» **Exercise directions**
For this listing, the lines between the one holding "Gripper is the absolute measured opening" and the one holding "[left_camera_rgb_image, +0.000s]", inclusive, must be set down exactly.

== Segment start ==

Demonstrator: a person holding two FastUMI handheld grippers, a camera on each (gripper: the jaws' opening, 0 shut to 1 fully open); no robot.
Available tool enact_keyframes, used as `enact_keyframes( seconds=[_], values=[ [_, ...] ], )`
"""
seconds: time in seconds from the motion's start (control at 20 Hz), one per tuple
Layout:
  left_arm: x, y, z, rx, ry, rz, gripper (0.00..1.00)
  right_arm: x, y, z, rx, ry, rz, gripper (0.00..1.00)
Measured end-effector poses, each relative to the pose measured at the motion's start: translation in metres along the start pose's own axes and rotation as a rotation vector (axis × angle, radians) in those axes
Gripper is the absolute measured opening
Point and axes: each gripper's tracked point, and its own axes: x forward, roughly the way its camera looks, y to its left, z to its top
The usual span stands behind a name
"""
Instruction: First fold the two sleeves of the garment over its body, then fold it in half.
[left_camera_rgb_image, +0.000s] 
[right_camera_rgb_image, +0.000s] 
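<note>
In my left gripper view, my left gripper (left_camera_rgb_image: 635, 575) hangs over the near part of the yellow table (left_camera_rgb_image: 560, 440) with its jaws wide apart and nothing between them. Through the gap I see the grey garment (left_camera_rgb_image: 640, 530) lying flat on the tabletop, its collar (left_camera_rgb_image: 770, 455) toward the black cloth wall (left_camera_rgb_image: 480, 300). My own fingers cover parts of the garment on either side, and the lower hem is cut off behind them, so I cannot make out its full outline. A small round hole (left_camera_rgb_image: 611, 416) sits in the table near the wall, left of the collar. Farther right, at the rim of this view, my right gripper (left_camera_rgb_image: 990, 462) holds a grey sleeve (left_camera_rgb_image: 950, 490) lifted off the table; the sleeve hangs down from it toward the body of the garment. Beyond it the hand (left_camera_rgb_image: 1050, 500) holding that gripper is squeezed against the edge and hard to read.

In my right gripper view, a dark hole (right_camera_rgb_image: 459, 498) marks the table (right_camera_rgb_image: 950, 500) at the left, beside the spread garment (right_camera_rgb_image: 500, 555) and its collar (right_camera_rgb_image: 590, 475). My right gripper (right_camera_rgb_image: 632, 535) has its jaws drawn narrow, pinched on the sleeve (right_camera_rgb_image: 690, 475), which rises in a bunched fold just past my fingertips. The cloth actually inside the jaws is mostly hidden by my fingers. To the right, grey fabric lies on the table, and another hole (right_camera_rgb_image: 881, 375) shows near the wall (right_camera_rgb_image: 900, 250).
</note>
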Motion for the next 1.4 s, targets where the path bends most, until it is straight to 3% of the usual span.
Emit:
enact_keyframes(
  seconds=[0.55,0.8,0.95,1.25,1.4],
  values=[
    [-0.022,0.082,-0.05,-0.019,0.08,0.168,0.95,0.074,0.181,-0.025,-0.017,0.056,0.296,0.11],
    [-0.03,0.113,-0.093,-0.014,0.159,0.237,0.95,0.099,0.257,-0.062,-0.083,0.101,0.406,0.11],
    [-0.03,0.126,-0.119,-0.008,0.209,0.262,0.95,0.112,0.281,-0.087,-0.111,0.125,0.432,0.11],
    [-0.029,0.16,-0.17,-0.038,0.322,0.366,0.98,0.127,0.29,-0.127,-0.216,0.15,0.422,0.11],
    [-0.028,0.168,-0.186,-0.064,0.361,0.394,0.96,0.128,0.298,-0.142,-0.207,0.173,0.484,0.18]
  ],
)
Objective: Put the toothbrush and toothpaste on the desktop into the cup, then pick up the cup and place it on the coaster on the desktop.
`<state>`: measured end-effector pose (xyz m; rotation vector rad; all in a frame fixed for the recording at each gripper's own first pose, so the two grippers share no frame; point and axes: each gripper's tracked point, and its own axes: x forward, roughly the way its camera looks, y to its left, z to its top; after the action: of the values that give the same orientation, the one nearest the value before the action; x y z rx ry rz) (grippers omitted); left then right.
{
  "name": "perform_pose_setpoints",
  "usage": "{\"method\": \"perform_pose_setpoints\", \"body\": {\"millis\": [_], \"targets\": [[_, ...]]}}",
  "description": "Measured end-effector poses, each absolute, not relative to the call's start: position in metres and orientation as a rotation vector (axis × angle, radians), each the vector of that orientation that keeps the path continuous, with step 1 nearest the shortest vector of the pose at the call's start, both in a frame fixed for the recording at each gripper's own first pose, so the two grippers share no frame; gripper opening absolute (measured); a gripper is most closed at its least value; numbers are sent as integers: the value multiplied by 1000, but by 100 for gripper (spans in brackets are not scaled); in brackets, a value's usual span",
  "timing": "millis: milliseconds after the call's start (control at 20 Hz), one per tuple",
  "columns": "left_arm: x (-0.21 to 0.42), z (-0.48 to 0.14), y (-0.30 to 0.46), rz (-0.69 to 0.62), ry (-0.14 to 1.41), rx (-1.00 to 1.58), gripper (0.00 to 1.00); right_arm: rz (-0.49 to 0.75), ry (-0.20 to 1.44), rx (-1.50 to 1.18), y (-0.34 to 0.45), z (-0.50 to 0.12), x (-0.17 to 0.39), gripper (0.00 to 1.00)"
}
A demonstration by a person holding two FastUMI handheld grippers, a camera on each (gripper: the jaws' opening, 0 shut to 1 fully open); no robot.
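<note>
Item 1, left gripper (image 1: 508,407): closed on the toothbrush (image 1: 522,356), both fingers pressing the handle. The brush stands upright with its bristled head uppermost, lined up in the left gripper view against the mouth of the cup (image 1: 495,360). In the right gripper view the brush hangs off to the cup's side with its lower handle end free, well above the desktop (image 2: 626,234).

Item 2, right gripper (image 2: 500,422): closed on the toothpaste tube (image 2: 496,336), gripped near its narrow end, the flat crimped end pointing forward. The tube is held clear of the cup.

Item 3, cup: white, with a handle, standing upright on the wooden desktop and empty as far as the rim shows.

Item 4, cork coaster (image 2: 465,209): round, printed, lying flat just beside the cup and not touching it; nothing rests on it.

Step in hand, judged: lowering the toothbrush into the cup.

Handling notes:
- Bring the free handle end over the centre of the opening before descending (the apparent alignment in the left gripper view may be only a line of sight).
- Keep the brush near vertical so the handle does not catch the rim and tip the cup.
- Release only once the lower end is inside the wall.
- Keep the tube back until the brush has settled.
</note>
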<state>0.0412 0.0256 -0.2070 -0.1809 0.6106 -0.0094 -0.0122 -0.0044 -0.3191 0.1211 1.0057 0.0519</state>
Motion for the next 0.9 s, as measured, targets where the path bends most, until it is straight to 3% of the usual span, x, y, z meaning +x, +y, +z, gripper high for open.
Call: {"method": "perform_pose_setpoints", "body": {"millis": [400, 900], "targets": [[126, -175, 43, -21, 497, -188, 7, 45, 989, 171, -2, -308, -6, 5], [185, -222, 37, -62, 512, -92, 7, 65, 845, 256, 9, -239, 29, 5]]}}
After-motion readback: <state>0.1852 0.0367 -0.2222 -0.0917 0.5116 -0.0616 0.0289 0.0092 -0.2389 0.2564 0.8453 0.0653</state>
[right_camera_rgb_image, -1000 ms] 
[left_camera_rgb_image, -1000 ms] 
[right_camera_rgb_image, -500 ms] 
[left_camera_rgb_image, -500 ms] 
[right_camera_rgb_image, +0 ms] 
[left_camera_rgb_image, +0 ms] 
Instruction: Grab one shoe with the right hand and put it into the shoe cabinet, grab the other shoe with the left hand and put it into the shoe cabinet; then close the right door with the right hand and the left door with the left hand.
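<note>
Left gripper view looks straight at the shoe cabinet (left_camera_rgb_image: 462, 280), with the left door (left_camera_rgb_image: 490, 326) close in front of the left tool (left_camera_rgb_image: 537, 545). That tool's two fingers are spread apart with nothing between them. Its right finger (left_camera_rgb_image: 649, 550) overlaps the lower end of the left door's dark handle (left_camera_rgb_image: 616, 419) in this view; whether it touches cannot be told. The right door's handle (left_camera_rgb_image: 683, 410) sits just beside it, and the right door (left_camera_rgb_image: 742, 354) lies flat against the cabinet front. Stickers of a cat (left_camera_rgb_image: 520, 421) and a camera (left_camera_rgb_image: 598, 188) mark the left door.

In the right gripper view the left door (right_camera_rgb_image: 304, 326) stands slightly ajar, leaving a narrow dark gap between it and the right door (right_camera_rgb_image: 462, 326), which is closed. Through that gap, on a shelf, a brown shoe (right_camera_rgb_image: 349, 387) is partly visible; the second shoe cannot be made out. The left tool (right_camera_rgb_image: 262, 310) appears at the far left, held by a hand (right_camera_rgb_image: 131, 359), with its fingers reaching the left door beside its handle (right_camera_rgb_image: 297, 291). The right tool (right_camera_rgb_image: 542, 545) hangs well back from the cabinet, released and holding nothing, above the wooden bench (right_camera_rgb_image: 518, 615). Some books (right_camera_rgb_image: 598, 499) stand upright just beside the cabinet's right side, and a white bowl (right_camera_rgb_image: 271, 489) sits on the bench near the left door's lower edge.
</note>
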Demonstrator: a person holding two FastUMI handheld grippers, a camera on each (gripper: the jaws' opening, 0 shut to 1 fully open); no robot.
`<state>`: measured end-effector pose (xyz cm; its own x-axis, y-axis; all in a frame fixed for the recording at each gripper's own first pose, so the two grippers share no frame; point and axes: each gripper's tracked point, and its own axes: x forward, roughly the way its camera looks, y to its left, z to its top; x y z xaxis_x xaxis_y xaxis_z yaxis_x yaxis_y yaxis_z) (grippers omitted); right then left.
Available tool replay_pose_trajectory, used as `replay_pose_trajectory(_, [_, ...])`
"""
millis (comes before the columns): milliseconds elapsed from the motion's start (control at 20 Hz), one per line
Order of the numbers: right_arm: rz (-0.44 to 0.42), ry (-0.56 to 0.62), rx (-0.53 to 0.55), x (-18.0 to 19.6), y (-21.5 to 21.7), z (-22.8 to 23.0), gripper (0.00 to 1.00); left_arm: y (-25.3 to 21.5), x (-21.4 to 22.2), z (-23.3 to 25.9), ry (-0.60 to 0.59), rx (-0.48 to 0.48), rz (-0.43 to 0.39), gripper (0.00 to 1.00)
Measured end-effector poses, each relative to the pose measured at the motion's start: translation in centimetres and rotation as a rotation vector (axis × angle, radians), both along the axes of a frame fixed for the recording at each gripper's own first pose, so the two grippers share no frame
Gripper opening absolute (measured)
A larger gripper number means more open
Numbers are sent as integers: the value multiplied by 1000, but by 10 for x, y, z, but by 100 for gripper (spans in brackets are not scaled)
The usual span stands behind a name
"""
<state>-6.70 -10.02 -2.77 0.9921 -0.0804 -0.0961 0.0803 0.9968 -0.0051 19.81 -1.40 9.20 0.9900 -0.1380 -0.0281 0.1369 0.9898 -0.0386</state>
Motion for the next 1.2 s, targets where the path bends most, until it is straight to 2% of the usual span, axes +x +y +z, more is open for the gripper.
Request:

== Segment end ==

» **Solution for this exercise**
Gripper is the absolute measured opening
Point and axes: each gripper's tracked point, and its own axes: x forward, roughly the way its camera looks, y to its left, z to its top
The usual span stands behind a name
"""
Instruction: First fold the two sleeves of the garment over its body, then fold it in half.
[left_camera_rgb_image, +0.000s] 

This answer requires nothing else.